Le détroit d’Ormuz et son rôle dans l’approvisionnement mondial en pétrole
L’un des points les plus sensibles du conflit énergétique mondial est le détroit d’Ormuz, une voie maritime stratégique par laquelle transite près de 20 % du pétrole consommé dans le monde.
Après les bombardements liés à l’opération militaire appelée Opération Fureur Épique, l’Iran a annoncé la fermeture de ce corridor maritime au trafic international.
Cette décision a suscité une inquiétude sur les marchés énergétiques internationaux, car toute interruption de cette route peut affecter directement l’approvisionnement en pétrole brut et en gaz naturel liquéfié.
En même temps, d’autres épisodes ont aggravé la crise énergétique régionale. Le Qatar a temporairement suspendu une partie de sa production de gaz naturel liquéfié et l’Arabie Saoudite a dû fermer l’une de ses principales raffineries après des attaques de drones.
La Chine face à la vulnérabilité énergétique
Dans ce contexte, l’impact potentiel sur la Chine est particulièrement significatif. Le pays asiatique est l’un des plus grands importateurs de pétrole au monde et dépend largement des ressources énergétiques provenant de l’extérieur.
Cette dépendance expose son économie aux effets des crises géopolitiques qui peuvent altérer le flux de combustibles ou faire grimper les prix internationaux.
Pour cette raison, les spécialistes de l’énergie soutiennent que la tension mondiale actuelle renforce la perception que la dépendance aux combustibles fossiles importés constitue une vulnérabilité stratégique.
En conséquence, les énergies renouvelables commencent à être perçues non seulement comme des outils climatiques, mais aussi comme des infrastructures clés pour la sécurité énergétique.

Nouveaux projets pour accélérer la transition énergétique
Ces dernières années, la Chine a commencé à promouvoir des projets de grande envergure destinés à diversifier son mix énergétique. Parmi eux se distingue le mégaprojet hydroélectrique de Yaxia, ainsi que de nouveaux parcs solaires et éoliens qui se développent dans différentes régions du pays.
Ces initiatives font partie du prochain plan quinquennal, l’instrument de planification économique qui définit les priorités stratégiques pour les cinq prochaines années.
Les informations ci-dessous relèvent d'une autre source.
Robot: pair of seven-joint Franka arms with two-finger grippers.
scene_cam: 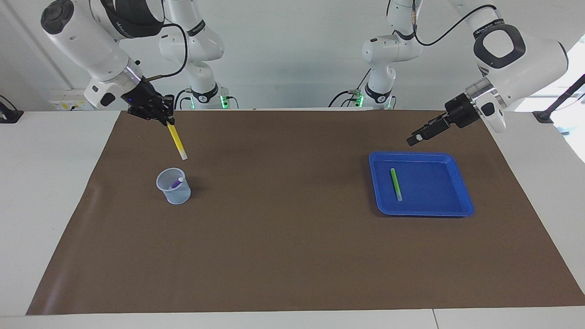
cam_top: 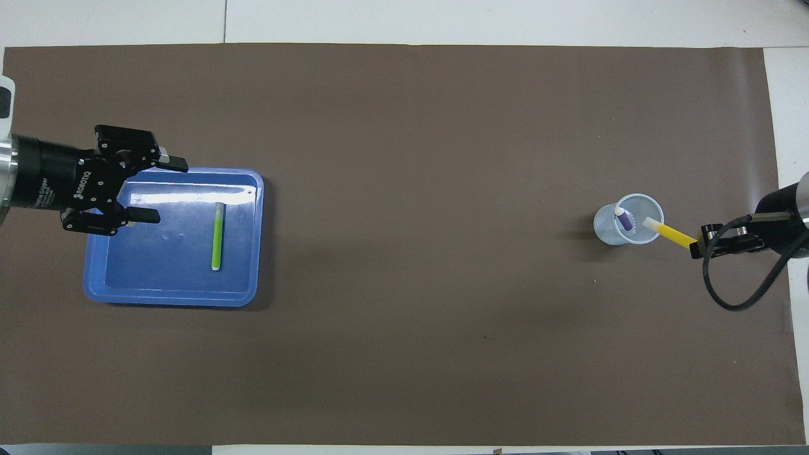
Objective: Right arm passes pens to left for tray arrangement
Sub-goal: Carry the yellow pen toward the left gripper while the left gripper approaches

L’objectif central est de remplacer progressivement les combustibles fossiles par des sources énergétiques plus propres comme l’énergie solaire, éolienne, hydraulique et nucléaire.
Cependant, le processus rencontre encore des défis. L’économie chinoise continue de dépendre largement du charbon, du pétrole et du gaz naturel pour soutenir sa croissance industrielle.
Comment la guerre en Iran impacte-t-elle le panorama énergétique mondial ?
Le conflit en Iran a des implications qui vont bien au-delà de la région du Moyen-Orient. La possibilité d’interruptions dans le approvisionnement en pétrole et en gaz génère de la volatilité sur les marchés énergétiques, ce qui affecte à la fois les économies dépendantes du pétrole et les consommateurs finaux.
Dans ce contexte, la crise renforce une tendance mondiale : de plus en plus de pays considèrent que réduire la dépendance aux combustibles fossiles est également une stratégie de sécurité économique et géopolitique.
Les énergies renouvelables, ainsi que le stockage électrique et l’électrification des transports, apparaissent alors comme des outils clés pour réduire l’exposition aux conflits internationaux.
De cette manière, les tensions énergétiques découlant de la guerre pourraient accélérer une transformation déjà en cours : le passage vers un système énergétique plus diversifié, résilient et compatible avec la protection du climat.